- _YOUR OBJECTIVE_
Find every line in the data that contains the word "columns". Return each of those lines.

----- DATA EXTRACT -----

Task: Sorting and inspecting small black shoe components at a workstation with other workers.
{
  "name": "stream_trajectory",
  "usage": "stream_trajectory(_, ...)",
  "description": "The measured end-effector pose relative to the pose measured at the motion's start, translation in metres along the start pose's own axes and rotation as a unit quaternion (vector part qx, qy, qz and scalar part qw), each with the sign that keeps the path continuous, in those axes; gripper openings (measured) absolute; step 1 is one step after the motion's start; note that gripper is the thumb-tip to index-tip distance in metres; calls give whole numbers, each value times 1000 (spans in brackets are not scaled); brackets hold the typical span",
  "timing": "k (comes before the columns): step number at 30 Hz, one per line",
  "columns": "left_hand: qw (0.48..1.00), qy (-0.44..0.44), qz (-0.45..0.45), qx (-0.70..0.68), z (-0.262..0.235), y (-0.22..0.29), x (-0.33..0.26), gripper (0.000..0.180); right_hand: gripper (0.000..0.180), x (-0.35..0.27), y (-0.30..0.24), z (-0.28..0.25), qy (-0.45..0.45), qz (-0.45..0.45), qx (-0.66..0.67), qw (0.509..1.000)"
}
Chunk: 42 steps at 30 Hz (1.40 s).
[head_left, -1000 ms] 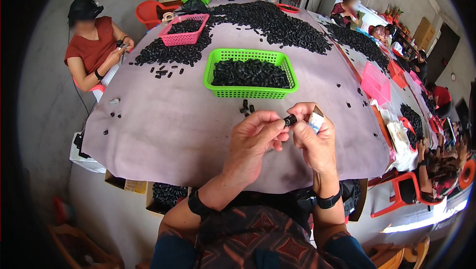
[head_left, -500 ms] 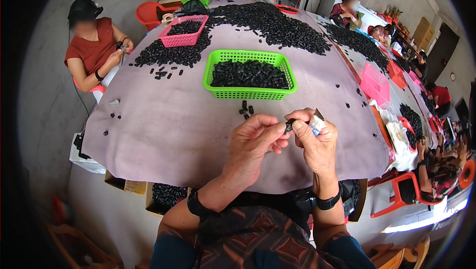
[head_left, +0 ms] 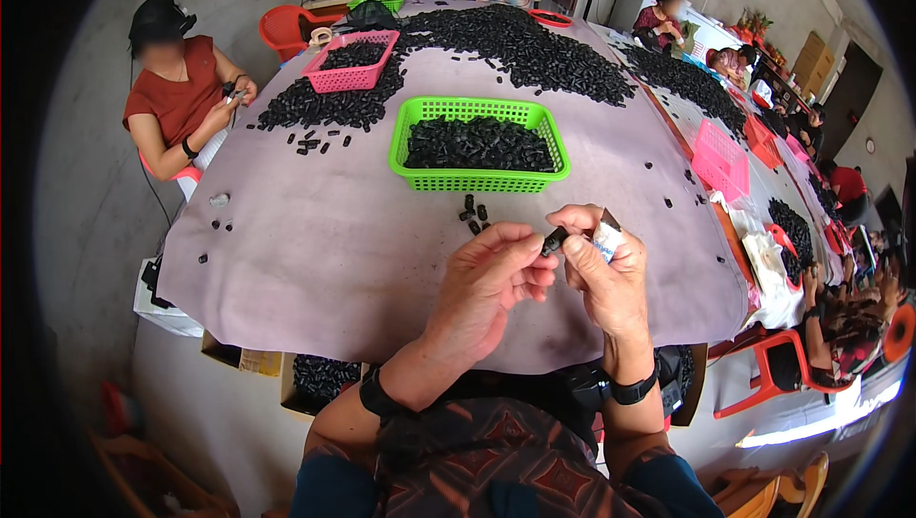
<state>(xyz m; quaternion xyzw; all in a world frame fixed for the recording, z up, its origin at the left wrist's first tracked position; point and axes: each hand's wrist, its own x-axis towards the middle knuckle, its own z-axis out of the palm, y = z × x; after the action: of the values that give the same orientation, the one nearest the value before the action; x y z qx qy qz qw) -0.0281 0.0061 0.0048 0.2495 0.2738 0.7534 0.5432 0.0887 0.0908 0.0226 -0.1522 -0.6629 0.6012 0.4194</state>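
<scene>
Pale mauve worktop (head_left: 334,260) is stretching under and well beyond both grips. Heap of black pieces (head_left: 496,31) is lying well ahead of the grips. Green basket (head_left: 395,151) is standing nearer, ahead of the left grip, holding more of the same. Pink basket (head_left: 345,80) is sitting farther off, ahead and to the left. Left grip (head_left: 477,291) is leaning up and inward, thumb laid over index finger, the two pinching with no gap beyond the piece's thickness; lower fingers are curling loosely. Right grip (head_left: 611,275) is standing nearly upright, fingers wrapping snugly round a tool, thumb pointing up toward the left grip. White-wrapped tool (head_left: 608,238) is poking out above the right thumb, dark tip up; its lower part is hiding in the palm. Loose pieces (head_left: 468,203) are lying just ahead of the left grip. Black piece (head_left: 554,241) is sitting between both grips, at the left thumb tip; fingertips are partly covering it. Cannot tell whether the right thumb is touching it.
</scene>
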Motion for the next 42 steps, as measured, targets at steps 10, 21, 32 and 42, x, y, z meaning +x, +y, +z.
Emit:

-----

- _TASK RESPONSE_
  "timing": "k (comes before the columns): step number at 30 Hz, one per line",
  "columns": "left_hand: qw (0.48..1.00), qy (-0.44..0.44), qz (-0.45..0.45), qx (-0.70..0.68), z (-0.262..0.235), y (-0.22..0.29), x (-0.33..0.26), gripper (0.000..0.180); right_hand: gripper (0.000..0.180), x (-0.35..0.27), y (-0.30..0.24), z (-0.28..0.25), qy (-0.45..0.45), qz (-0.45..0.45), qx (-0.66..0.67), qw (0.509..1.000)"

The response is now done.